Micron earnings hurt by falling margins
Manufacturers of PCs are having a tough time – and their troubles are spilling over into the market as a whole. When Dell’s first-quarter results fell short of analysts’ forecasts last month and the company went on to guide expectations lower as well, citing weakness in consumer demand for PCs; that news contributed to a slump in stock prices as whole. It also delivered a blow to the stocks of companies whose business revolves around supplying PC manufacturers with components, including Micron Technology (MU.O), one of the biggest suppliers of DRAM (Dynamic Random Access Memory). The company’s revenues and earnings have been falling for the last two years, part of a boom and bust cycle that has become the norm for this industry in the last few decades; now, with the new Windows 8 release, the question becomes whether Micron’s earnings prospects are about to improve? The answer to that question is a resounding “no”, according to the StarMine Earnings Quality (EQ) model. With a score of 15, it seems as though Micron’s current earnings may not be coming from sustainable sources, suggesting that it might be wise to heed the company’s own guidance.
StarMine uses computer-driven models to analyze the financial statements of thousands of publicly-traded companies, and calculates a proprietary StarMine Earnings Quality (EQ) scores for each of those businesses. Those companies recording the lowest StarMine EQ scores are the least likely to be able to sustain their past earnings track record. (For a more detailed explanation of this model, please refer to this recent article about the earnings quality of American Express.) This examination of Micron’s earnings is the next in a series of articles looking at the earnings quality of companies across North America that rank either especially low or high by this quantitative measure.
Whenever a company’s margins flag, it’s typically an indicator that it is suffering from underlying problems that will dampen growth in its bottom line. The chart below shows three key indicators of margins for Micron on a quarterly basis: gross margin (represented by the red line), operating margin (the green line) and net margin (the blue line). All three have been declining in the last two years. While only two years (eight quarters) ago, Micron’s gross margin was higher than the industry median, it now stands at 42%, more than 10 percentage points below that median. Micron’s CEO, Mark Durcan, CEO described its second quarter as being “obviously a weaker environment for pricing than we would have liked” during the earnings conference call. (You can access the full transcript of the conference call at Thomson Reuters StreetEvents). That problematic pricing environment has been a major reason that Micron has seen its margins fall; year over year, its inventory levels (measured on a quarterly level) have climbed over the last six quarters, while its competitors have seen similar inventory buildups. To the extent these growing inventories are a problem for margins for the industry, Micron and its rivals are part of the trouble. As recently as six months ago, Micron invested nearly $900 million in expanding its own capacity – the highest such level of spending it had undertaken in five years. Since then, it has scaled back its capital spending to only $392 million in the quarter ended February 2012. Nor have its peers been holding back from spending; indeed, industry-wide capacity build-ups have contributed to the boom-and-bust cycles not only in semiconductors in general, but specifically among DRAM producers like Micron. When times are good, they sow the seeds of their own downfall by over expanding.

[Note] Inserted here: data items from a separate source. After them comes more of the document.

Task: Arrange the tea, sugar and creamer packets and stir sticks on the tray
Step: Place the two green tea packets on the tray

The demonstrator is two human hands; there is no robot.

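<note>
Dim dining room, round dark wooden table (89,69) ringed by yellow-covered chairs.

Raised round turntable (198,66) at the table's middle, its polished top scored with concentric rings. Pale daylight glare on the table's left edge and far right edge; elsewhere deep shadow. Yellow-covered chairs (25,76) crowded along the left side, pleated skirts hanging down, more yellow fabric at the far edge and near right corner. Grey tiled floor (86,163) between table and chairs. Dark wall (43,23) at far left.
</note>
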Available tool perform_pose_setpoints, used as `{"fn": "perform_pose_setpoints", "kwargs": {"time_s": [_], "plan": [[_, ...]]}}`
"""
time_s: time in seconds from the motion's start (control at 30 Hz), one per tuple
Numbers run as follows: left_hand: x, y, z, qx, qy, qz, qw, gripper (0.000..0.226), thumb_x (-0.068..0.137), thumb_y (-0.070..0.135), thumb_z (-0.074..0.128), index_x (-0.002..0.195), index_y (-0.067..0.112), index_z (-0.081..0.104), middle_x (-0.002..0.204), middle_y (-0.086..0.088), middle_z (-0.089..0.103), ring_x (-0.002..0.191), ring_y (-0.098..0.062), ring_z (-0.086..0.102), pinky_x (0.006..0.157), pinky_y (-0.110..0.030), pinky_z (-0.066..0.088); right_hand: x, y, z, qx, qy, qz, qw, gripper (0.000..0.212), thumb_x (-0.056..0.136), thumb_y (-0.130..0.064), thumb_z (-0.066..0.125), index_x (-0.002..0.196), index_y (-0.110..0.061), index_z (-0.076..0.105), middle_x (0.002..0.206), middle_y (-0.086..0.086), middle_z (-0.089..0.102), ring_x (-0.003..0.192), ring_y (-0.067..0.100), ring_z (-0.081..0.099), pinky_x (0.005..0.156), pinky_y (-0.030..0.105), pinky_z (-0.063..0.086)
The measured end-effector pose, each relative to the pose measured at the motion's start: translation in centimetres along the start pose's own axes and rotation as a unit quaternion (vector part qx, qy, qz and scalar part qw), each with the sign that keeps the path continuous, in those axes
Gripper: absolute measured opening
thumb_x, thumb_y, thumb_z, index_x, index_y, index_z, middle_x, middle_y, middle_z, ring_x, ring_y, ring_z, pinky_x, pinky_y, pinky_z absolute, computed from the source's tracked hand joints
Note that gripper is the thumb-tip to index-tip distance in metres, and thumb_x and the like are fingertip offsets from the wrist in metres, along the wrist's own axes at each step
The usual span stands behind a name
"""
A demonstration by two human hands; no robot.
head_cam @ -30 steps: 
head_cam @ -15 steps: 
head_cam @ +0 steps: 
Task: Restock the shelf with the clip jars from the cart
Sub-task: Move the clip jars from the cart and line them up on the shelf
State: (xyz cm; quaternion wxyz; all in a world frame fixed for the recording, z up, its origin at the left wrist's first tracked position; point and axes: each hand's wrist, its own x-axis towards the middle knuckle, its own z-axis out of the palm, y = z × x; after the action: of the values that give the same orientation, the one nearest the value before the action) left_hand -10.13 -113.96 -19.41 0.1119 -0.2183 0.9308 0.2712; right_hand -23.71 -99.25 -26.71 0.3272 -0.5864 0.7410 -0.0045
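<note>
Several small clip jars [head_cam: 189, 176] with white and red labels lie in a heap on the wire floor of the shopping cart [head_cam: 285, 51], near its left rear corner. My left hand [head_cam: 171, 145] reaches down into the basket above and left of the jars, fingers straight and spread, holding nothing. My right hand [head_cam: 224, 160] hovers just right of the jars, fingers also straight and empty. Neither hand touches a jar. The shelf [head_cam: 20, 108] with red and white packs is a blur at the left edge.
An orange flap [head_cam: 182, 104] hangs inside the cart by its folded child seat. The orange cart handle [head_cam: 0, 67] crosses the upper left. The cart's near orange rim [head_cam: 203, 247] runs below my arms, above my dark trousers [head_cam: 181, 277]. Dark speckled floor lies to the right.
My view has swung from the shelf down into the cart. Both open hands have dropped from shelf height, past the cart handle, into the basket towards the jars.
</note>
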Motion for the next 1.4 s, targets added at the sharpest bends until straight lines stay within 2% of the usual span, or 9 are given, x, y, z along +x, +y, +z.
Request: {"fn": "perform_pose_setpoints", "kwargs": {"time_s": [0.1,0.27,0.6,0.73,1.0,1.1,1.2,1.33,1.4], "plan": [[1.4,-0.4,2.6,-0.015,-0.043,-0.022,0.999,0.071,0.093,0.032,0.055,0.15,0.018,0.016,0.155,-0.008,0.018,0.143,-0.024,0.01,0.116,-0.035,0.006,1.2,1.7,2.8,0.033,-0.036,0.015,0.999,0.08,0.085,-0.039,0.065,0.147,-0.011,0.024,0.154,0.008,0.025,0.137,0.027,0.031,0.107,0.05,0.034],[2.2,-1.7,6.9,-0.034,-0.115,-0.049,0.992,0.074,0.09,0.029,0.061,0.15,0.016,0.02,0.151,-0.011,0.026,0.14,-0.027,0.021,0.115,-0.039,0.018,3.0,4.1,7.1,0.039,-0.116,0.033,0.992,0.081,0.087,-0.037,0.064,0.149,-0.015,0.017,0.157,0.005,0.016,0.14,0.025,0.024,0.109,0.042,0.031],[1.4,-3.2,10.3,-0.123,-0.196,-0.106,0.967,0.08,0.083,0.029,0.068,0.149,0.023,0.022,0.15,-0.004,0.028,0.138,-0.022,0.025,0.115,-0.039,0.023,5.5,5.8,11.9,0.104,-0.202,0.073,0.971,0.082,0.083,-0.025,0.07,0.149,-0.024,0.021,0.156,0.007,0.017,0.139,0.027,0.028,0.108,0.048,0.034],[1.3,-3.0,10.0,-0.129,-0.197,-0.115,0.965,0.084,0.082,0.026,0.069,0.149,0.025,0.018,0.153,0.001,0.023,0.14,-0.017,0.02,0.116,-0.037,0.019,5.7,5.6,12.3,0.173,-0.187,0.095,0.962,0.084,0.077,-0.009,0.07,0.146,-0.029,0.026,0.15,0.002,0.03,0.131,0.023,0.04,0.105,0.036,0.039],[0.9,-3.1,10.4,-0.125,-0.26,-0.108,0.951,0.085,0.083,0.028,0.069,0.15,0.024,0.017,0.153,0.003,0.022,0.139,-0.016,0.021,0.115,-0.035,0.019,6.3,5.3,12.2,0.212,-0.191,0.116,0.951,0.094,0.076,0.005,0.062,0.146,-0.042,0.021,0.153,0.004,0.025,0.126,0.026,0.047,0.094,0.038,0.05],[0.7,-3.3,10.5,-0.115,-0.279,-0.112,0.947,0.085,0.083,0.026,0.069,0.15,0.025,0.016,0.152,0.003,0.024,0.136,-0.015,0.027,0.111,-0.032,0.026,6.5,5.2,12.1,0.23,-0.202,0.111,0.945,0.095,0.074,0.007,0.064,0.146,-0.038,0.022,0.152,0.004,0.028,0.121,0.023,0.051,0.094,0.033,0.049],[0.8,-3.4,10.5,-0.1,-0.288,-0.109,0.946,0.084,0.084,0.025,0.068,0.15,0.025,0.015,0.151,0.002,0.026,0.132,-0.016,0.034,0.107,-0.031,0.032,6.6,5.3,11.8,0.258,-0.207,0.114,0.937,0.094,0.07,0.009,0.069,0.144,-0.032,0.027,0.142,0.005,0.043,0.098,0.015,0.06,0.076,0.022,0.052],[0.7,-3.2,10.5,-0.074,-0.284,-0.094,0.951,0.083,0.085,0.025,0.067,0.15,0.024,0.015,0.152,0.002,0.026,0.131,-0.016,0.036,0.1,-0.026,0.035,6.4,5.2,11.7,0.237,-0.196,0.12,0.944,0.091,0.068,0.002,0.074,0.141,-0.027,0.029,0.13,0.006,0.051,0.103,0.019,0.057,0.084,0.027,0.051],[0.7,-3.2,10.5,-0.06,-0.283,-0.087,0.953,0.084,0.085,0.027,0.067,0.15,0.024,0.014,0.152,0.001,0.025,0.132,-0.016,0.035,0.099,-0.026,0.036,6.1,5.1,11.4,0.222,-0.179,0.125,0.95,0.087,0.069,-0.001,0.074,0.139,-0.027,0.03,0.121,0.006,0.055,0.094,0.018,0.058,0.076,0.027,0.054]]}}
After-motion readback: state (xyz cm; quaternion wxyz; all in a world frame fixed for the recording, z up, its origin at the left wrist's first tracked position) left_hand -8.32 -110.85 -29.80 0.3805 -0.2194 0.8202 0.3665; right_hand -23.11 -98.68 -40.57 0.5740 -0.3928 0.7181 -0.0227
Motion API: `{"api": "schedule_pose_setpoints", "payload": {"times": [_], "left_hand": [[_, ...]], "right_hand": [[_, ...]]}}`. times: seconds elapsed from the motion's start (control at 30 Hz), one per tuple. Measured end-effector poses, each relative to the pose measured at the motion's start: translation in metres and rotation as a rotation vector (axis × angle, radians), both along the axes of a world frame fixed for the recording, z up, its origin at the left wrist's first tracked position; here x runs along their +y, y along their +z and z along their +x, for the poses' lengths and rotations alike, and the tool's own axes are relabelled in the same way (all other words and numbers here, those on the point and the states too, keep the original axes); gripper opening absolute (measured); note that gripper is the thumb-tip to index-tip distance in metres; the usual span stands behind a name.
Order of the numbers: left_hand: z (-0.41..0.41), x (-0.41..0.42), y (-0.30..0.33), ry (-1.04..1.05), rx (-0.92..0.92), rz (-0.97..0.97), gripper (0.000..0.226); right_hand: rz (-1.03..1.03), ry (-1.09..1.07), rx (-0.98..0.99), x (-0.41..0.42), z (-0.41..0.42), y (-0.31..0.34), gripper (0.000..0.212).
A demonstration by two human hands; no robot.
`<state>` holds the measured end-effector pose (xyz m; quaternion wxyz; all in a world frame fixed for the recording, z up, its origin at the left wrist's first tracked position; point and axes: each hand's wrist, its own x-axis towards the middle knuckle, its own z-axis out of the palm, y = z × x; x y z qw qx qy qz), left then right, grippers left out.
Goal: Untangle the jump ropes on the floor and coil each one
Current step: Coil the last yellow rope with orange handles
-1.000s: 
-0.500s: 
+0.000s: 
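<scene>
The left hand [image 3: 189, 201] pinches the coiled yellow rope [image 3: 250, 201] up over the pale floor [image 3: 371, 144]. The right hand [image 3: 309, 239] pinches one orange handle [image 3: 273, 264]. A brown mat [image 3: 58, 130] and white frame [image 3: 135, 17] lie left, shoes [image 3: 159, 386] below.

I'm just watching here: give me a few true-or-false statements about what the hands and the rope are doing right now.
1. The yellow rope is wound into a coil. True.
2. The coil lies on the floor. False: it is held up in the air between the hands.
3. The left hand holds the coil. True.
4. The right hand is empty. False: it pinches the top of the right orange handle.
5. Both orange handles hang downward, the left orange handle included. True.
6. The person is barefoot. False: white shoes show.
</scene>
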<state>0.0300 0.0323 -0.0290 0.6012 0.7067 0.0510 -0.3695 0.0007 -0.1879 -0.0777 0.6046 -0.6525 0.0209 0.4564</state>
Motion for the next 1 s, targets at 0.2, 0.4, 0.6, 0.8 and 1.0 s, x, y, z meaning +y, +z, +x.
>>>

The weak pricing environment created by the oversupply is a large reason for the falling margins, and Micron’s margins are falling further than those of its peers. In the last reported quarter, which wrapped up at the end of February, the margin for the trailing four-quarter period turned negative: -2.2%. Meanwhile, the industry margin was a much more impressive 13.1%. Micron also reported a negative gross margin (-6.3%) for the quarter; the industry median was 10.1%.
At most companies, the chart below would certainly be a cause for concern and even alarm among the occupants of corner offices. As you can see, Micron’s net income has been falling steadily for the last eight quarters, and the company reported a loss of $282 million in the February quarter, thanks in part to declining revenues in the last seven quarters.
To be sure, it’s not all gloom and doom. Micron is betting that investing in NAND drives — a new kind of high-capacity, high-speed and solid-state drives gaining prominence — will reap healthy returns in coming months; a recent contract under whose terms Intel will acquire a fixed number of NAND flash products annually may help boost Micron’s earnings in the coming quarters. Sales of NAND products accounted for 46% of the company’s sales in the second quarter of 2012, while DRAM products made up only 36%. That’s an almost direct inversion of the same period a year earlier, when DRAM sales made up 42% of revenue while NAND accounted for only 36%. As more products shift to NAND rather than DRAM, that may benefit Micron, as the NAND drives cost less to produce.
However, even NAND drives have come under pricing pressure in the last year; Ron Foster, Micron’s chief operating officer, noted a slight decrease in these margins during the second quarter that could be a worrying trend if it continues.
Regardless of what lies ahead in the more distant future, however, Micron’s StarMine EQ score of 15 of today indicates that the company’s earnings currently aren’t coming from sustainable sources, and may remain weak in the coming quarters. Even a successful launch of the new Windows 8 platform and a pickup in PC sales may not be enough to provide a big short-term boost to profits.